Todos sacerdotes, todos oferentes

Pelo Batismo, cada cristão participa no sacerdócio de Cristo.
Não é um detalhe, é uma identidade. Por isso, a missa não é “do padre”: é de Cristo, celebrada com o seu Corpo, que somos nós. Celebrar significa pôr a vida no altar, unindo alegrias, fragilidades, sonhos e lutas ao sacrifício de Jesus.

«Oferecei os vossos corpos como sacrifício vivo» (Rm 12,1). A assembleia é protagonista porque oferece, não porque “faz coisas”. A Conferência Episcopal Portuguesa recorda-o com clareza no seu último documento Liturgia Viva: «A assembleia é sujeito celebrante. Não assiste: celebra» (LV, 16).
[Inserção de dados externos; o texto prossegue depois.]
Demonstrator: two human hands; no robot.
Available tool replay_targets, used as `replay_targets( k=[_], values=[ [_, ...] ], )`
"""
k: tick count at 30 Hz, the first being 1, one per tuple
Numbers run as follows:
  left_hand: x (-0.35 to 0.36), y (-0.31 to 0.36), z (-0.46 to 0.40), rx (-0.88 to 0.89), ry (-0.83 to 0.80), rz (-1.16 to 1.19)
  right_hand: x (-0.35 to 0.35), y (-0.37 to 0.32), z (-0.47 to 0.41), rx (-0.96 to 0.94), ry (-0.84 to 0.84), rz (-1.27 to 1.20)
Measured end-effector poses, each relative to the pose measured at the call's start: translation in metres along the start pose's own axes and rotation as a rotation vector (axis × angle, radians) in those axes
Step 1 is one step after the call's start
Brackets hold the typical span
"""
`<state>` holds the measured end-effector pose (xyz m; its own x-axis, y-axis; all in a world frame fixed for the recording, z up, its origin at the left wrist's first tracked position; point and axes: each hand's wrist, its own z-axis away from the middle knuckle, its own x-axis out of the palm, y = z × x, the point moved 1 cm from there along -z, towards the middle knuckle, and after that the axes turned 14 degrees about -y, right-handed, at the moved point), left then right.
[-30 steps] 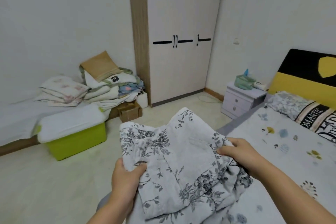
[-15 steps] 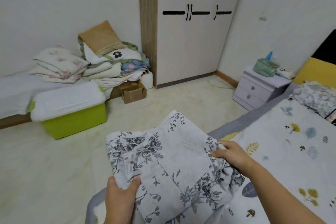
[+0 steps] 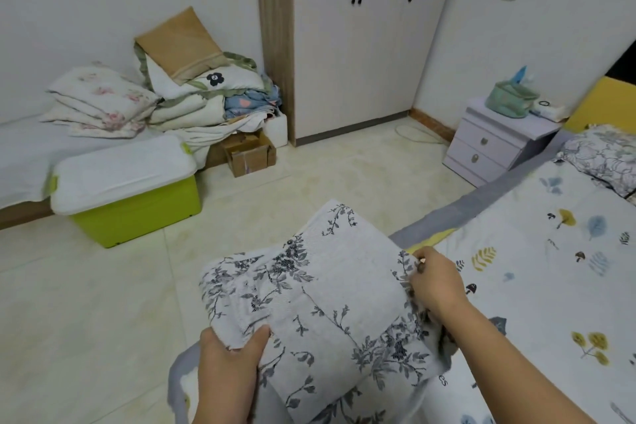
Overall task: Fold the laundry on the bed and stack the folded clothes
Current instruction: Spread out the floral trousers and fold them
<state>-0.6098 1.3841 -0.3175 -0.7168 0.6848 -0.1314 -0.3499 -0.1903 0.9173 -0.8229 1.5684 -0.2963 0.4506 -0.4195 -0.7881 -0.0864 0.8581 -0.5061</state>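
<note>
Laundry item in hand: a white cloth with grey flower print [image 3: 320, 299], partly folded, held in the air over the near corner of the bed [image 3: 550, 286], its left part out over the floor.

Grip, left hand [image 3: 227, 372]: thumb on top, fingers curled under the near left corner, pinching a doubled layer. Grip, right hand [image 3: 437, 289]: fingers closed on the right edge, bunching the fabric there. Both hold the cloth; neither is free.

Cloth lies in several overlapping layers, far corner sticking up and unsupported. Lower edge droops toward the grey bed border [image 3: 430, 231]. No finished stack of folded clothes is visible on the bed in this view.

Around: patterned sheet, pillow [image 3: 599, 155] at the head end, nightstand [image 3: 495, 144] beyond, green storage box [image 3: 127, 196] and a heap of bedding [image 3: 192, 93] across the floor [image 3: 86, 303].

Risks, as I judge them:
- Layers may slide apart, since only two edges are pinched and the middle hangs loose.
- Bunching under the right hand could set a crooked crease.
- Loose far corner may flop open if the cloth is lowered fast.
- Cloth hangs partly past the bed edge; a slipped left pinch would drop it to the floor.
</note>
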Motion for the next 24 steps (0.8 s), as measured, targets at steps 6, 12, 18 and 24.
replay_targets(
  k=[6,12,18,24],
  values=[
    [0.009,-0.005,0.024,0.100,0.040,-0.050,-0.010,0.012,0.015,-0.104,0.218,-0.207],
    [0.006,-0.029,0.011,-0.180,-0.121,-0.056,0.025,0.033,0.012,0.125,0.033,0.171],
    [0.007,0.004,0.020,0.283,0.124,-0.763,0.046,0.003,0.022,-0.004,0.150,0.312],
    [0.037,0.003,-0.004,0.522,-0.280,-1.439,0.104,-0.008,0.020,-0.084,-0.147,0.398]
  ],
)
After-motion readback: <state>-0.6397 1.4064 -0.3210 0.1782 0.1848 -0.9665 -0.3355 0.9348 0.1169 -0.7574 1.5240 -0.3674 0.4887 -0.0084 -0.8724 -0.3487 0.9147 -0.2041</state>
“Orai, irmãos…” — o momento que nos revela

Há na missa uma frase luminosa que resume toda a teologia da assembleia: “Orai, irmãos e irmãs, para que o meu e vosso sacrifício…” A resposta confirma a verdade profunda: “Receba o Senhor por tuas mãos este sacrifício…”

É nosso, não apenas “dele”. É Cristo quem oferece, e toda a assembleia entra no seu oferecimento. Aqui se manifesta o que Pio XII chamava de “participação interior”, muito mais decisiva do que qualquer função exterior:

«A participação interior é a mais necessária: unir-se íntima e profundamente ao sumo Sacerdote» (MD, 93).

Uma participação que envolve o corpo, a voz e o coração

Participar plenamente não é fazer muito, mas deixar-se conduzir.
A liturgia educa o corpo (estar de pé, ajoelhar, silenciar), a voz (cantar, responder), e sobretudo o coração (escutar, acolher, oferecer).
É mistagogia no seu sentido mais puro: uma pedagogia espiritual que nos introduz progressivamente no mistério, através dos sinais, do ritmo, dos gestos e da beleza.

Papa Francisco recorda: «A liturgia é o caminho da nossa formação, e nós somos formados pelo que celebramos» (DD 37).

Dom Bosco diria: “Rezar bem é começar a ser santo.” A assembleia viva torna-se escola de fé, de oração e de vida.

A comunhão que nos faz Igreja

Celebrar em assembleia é aprender a viver juntos.
A liturgia une aqueles que não se escolheram e ensina-nos a amar quem está ao nosso lado. Quando dizemos “Pai nosso”, proclamamos que não somos indivíduos isolados, mas corpo vivo, família de Deus.

É por isso que os Bispos Portugueses afirmam: «A liturgia é lugar de comunhão real, onde aprendemos a ser Igreja» (LV, 12).

Cada missa antecipa o céu: uma comunidade reunida, sustentada pelo amor do Pai e enviada ao mundo para servir.